Graphic Memory query / topology retrieval is a natural extension of openclaw-mem: - openclaw-mem already owns structured memory, retrieval, context packing, and graph-adjacent specs. - The desired operator experience is a query layer over structured relationships, not a separate product. - Putting it outside openclaw-mem would add coordination/drift tax without reducing real complexity.

Existing facts¶

Repo-backed structured files are the source of truth.
Graphic Memory already has specs for GraphRAG-lite and auto-capture / preflight.
Playbook now has a canonical cron-topology YAML for stable cron/project/artifact relationships.
Desired UX gaps are practical and bounded:
one-hop upstream/downstream queries
graph truth vs live-state drift checks
typed edges + provenance
stable topology vs runtime health separation
simple operator queries (depends on, writers, background-but-not-human-facing)

Decision¶

Adopt Option B as the target architecture: - source of truth: human/agent-maintained structured files (YAML / markdown / receipts) - derived query plane: SQLite graph cache rebuilt from the source of truth - first shippable slice: YAML-only query helper (A-fast) before the SQLite layer lands

This gives us: - immediate operator value - zero new service dependency - clear rollback path - room to grow without making the graph the truth source

Non-goals (v0)¶

no external graph database
no web UI requirement
no multi-hop graph algorithms as a requirement for first ship
no automatic promotion of graph artifacts to source-of-truth status
no runtime hard dependency: graph failures must remain fail-open

Architecture boundary¶

1) Stable topology (source of truth)¶

Human/agent-curated, slow-changing relationships.

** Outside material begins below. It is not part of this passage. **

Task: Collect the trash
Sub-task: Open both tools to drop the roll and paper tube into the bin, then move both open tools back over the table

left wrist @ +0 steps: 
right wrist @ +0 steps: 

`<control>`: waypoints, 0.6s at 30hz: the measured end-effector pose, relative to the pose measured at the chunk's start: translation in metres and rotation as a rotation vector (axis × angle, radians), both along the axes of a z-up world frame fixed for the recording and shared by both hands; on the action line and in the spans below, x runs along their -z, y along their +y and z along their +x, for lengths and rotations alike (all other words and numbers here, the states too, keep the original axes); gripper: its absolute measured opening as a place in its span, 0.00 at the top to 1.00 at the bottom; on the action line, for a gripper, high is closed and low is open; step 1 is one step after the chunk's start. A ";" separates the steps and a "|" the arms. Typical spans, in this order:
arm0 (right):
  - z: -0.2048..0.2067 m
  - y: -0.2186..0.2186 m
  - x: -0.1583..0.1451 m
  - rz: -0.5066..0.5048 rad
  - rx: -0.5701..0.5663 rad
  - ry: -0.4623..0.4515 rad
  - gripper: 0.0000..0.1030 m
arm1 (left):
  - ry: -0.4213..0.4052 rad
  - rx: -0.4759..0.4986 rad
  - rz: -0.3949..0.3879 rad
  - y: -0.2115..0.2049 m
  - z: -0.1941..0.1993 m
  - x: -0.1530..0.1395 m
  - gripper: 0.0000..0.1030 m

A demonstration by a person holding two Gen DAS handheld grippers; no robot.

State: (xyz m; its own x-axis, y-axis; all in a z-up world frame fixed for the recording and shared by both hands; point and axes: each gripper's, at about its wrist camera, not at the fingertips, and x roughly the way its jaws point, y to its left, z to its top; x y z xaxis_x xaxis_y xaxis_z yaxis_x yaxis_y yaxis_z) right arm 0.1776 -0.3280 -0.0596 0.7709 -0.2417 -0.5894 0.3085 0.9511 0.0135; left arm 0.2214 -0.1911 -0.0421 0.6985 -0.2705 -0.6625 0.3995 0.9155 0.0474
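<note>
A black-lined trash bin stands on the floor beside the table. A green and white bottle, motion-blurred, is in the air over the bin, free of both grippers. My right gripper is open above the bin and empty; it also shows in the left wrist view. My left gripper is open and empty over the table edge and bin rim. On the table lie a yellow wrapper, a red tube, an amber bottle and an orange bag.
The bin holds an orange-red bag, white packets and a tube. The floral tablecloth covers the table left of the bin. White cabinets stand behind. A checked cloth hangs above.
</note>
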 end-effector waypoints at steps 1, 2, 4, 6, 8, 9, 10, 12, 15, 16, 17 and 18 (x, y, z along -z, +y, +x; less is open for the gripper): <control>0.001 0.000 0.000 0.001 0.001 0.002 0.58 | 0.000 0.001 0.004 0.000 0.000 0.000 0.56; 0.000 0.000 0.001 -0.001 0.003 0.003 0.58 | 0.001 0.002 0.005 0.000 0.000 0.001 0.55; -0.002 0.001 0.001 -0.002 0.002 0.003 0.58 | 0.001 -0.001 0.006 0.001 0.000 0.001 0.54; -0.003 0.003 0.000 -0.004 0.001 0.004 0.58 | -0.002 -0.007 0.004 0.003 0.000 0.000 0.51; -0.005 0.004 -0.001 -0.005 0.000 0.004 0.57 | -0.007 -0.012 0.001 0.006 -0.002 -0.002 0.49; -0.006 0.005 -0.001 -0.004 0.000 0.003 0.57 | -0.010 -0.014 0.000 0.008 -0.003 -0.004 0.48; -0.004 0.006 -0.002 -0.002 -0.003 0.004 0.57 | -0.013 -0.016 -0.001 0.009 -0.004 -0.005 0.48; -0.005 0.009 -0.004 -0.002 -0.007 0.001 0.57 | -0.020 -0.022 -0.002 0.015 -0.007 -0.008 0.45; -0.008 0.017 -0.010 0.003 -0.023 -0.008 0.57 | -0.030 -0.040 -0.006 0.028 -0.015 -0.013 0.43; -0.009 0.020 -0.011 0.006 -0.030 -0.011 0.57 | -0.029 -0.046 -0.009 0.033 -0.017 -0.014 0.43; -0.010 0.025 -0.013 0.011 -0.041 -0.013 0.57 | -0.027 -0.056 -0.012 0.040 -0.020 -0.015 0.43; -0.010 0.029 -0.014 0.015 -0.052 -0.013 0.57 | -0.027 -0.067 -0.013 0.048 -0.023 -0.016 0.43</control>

Suggested content: - nodes: project, cron_job, artifact, script, target - edges: belongs_to, reads, writes, depends_on, runs_before, runs_after, alerts_to, validates, feeds, blocks - node metadata: tags like background, human_facing, receipt_style, deliverable - provenance fields pointing back to the file/receipt that justified the relation

2) Runtime state (derived, ephemeral)¶

Machine-collected health / freshness / drift facts.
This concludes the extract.